Business Valuation Methods to Consider
There are multiple approaches to consider when conducting business valuations. Some are more common and widely accepted than others. The following are among the most common business method valuations used today.
- Adjusted book value valuation.
- Debt assumption method.
- Tangible assets method.
- Intangible assets method.
- Discounted cash flow analysis.
- Asset valuation.
Conducting a thorough and accurate business valuation is a time-consuming and labor-intensive process. That is why many small business owners considering them opt for business valuation software to aid in the process.

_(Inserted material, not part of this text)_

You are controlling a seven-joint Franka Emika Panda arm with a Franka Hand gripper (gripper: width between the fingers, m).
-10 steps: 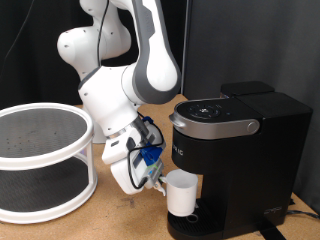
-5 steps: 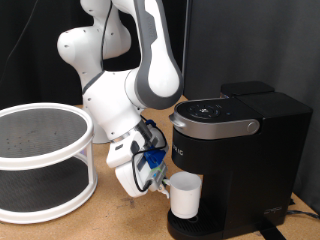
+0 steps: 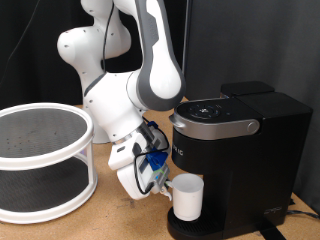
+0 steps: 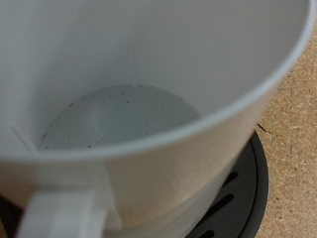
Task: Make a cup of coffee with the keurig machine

How to Do a Business Valuation
There is no one specific method for how to calculate business value. That is because there are so many variables. As a business owner, you assign intangible value to the business related to your emotional connection to your business. After all, it was your blood, sweat, and tears that made the business what it is today. Unfortunately, those things do not factor into the value of your business, financially speaking, at all. While there are business valuation services that can conduct audits to determine the value of your business, they can be costly. In order to conduct your own business valuation, you will need quantifiable and measurable information, such as the following:
- Earnings history and current business income. These are the nuts and bolts for many businesses.
- Location of the business. Location can have a huge impact on visibility, value, and growth or expansion potential.

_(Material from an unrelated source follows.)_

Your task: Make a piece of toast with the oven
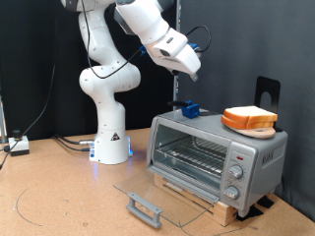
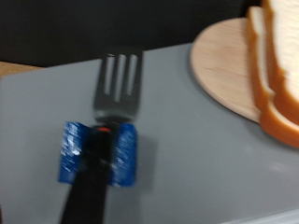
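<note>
The oven (image 1: 212,152) stands at the exterior view's right with its glass door (image 1: 162,195) folded down flat and the wire rack showing inside. The piece of toast (image 1: 250,118) lies in a small stack on a round wooden plate (image 2: 220,65) on the oven's top; the stack also shows in the wrist view (image 2: 280,65). A fork (image 1: 189,110) with a black handle wrapped in blue (image 2: 98,154) lies on the oven top beside the plate. My gripper (image 1: 194,71) hangs in the air above the fork, touching nothing. Its fingers do not show in the wrist view.
The oven sits on a wooden base (image 1: 202,202) on the brown table. A black bracket (image 1: 268,90) stands behind the oven. The robot's white base (image 1: 108,138) is at the exterior view's left, with cables (image 1: 20,146) on the table beyond it.
</note>
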Controlling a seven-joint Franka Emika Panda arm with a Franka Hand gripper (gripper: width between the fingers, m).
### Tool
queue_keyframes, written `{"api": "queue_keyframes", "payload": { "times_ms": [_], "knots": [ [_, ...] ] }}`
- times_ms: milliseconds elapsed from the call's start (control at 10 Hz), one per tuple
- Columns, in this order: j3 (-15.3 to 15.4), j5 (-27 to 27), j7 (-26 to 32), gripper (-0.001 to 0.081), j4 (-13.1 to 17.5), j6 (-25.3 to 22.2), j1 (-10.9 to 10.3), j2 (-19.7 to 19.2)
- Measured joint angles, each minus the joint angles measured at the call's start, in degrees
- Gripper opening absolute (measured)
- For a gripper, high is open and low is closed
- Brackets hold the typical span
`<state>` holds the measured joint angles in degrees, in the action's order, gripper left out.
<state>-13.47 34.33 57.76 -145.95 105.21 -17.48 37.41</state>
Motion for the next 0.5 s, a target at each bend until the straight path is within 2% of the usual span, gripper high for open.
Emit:
{"api": "queue_keyframes", "payload": {
  "times_ms": [300,500],
  "knots": [
    [3.52,0.07,-4.68,0.0807,-3.69,0.91,0.38,7.33],
    [4.67,0.05,-7.73,0.0807,-5.53,-0.39,0.51,12.01]
  ]
}}
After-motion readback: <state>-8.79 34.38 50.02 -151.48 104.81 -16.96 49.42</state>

- Business assets. This includes property, inventory, stock, real estate, equipment, etc.
- Business growth possibilities. This information tells prospective buyers if your business is poised for growth based on products, market, demand, and other factors.

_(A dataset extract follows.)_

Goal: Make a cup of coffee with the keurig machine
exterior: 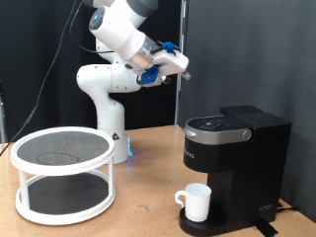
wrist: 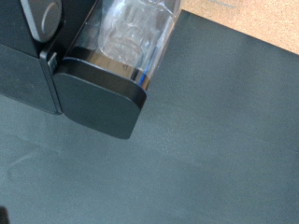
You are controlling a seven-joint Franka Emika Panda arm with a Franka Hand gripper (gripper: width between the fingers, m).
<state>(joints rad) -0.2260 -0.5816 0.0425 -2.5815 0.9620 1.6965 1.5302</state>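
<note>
The black keurig machine [exterior: 242, 148] stands on the table at the exterior view's right, its lid down. The white cup [exterior: 197, 202] sits upright on the machine's round drip base, under the brew head, handle towards the exterior view's left. My gripper [exterior: 182, 63] is high in the air, above and to the left of the machine in the exterior view, touching nothing. Nothing shows between its fingers. The wrist view shows a corner of the machine's black body [wrist: 93, 98] and its clear water tank [wrist: 131, 37]; the fingers do not show there.
A white two-tier round rack [exterior: 61, 173] with dark mesh shelves stands on the wooden table [exterior: 148, 212] at the exterior view's left. The robot's white base [exterior: 109, 109] is behind it. A dark curtain hangs at the back.
</note>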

- Business reputation. If your business has a stellar reputation in the community and the industry, it is a good indicator for buyers that adds value to your business.
- Management team. Most small business owners understand that your business is only as good as the team you have in place to manage your business and that adds value to your business for potential buyers as well.
Because the calculations are so complex and varied, you may be wondering “who does business valuations?” You don’t have to ask that question, however. There are many business valuation tools that can help you through the process of conducting your own business valuation. There is even business valuation software that can be essential for aiding you in your efforts to determine the value of your business.
MicroBilt Offers Software Solutions for Your Business Valuation Needs
Whether you’re an investor considering purchasing a business or a business owner contemplating selling your business to move on to your next adventure in life, you probably know by now that professional business valuation services are costly and they take time. That makes the process one that isn’t as helpful or beneficial as you might like it to be.
Business owners can conduct their own business valuation. Doing so helps you save time and money while giving you a strong indication of what your business is worth. The other benefit of a business valuation is that you learn more about your business in the process and how value is created and measured within your business. This knowledge can help you increase the value of your business, over time, for potential buyers.
Whether you’re a business owner or someone planning to make an offer on a business, a thorough business valuation is one of the most important decisions you can make to protect your interests and to help determine the financial “worth” of the business. MicroBilt is happy to help you with all your business valuation needs. Visit today to learn more about the variety of products and business valuation tools we have available.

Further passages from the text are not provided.